Let’s recall, Messrs. Dodd and Kerry were leaders of congressional efforts on behalf of the Sandinista cause. They assiduously sought to undermine and thwart the Contras’ ultimately successful efforts to liberate Nicaragua from the corrupt Marxist misrule of Daniel Ortega. The basis for this effort stems from Sen. Dodd’s deeply held belief that“we shouldn’t [assume] that [if] someone happens to be a Marxist, that immediately they’re going to be antagonistic to our interests or going to threaten our security.” Furthermore, his response to the idea that the Sandinista’s were “promoting revolution without frontiers” underlies his mis-characterization and subsequent criticism of Mr. Reich, when he stated that “[he doesn’t] necessarily believe that because they use that kind of rhetoric that they’re determined to overthrow every neighboring government in the Central American region.” They may, understandably, be reluctant to admit that fellow travelers like them were on the wrong side in that defining moment during the 1980s, when Latin America’s future hung in the balance — and when Ronald Reagan and outstanding subordinates, like Otto Reich, helped ensure that the region (apart from Castro’s Cuba) secured the opportunity for democratic self-governance and economic growth.

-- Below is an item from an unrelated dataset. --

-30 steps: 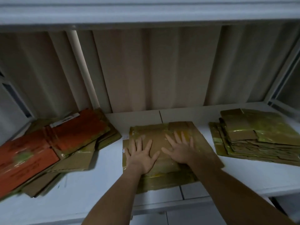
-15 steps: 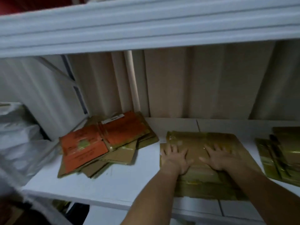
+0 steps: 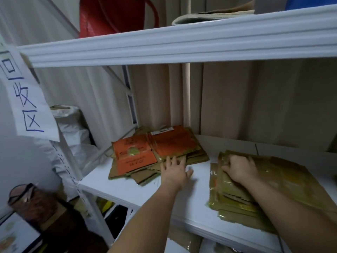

What is more, it is the likes of Senators Dodd and Kerry who are now trying to provide life- support for the one regime in the region that has successfully denied its people’s that opportunity: Fidel Castro’s government in Cuba. They seek to end the U.S. embargo — or at least to gut it by easing restrictions on American travel, agricultural sales, shipments of medicine, etc. They consider Mr. Reich as an “extremist” for having long and correctly argued a different approach: “In our relationship with Cuba we should remember how the Soviet Union was defeated [i.e. through economic warfare]a pro-active policy toward Cuba, similar in scope, can likewise succeed in bringing about peaceful and rapid end to Communism in Cuba. But it will require imagination and resources.”
The Bottom Line
If Senators Christopher Dodd and John Kerry, and their chairman, Joseph Biden, persist in denying Otto Reich a hearing, they will be not be demonstrating that he is unfit for the post which President Bush wants to entrust to him. Far from it. Instead, they will be calling into question their own fitness to sit in judgment of Mr. Reich’s nomination and, for that matter, to play a prominent role in the formulation and articulation of American foreign policy.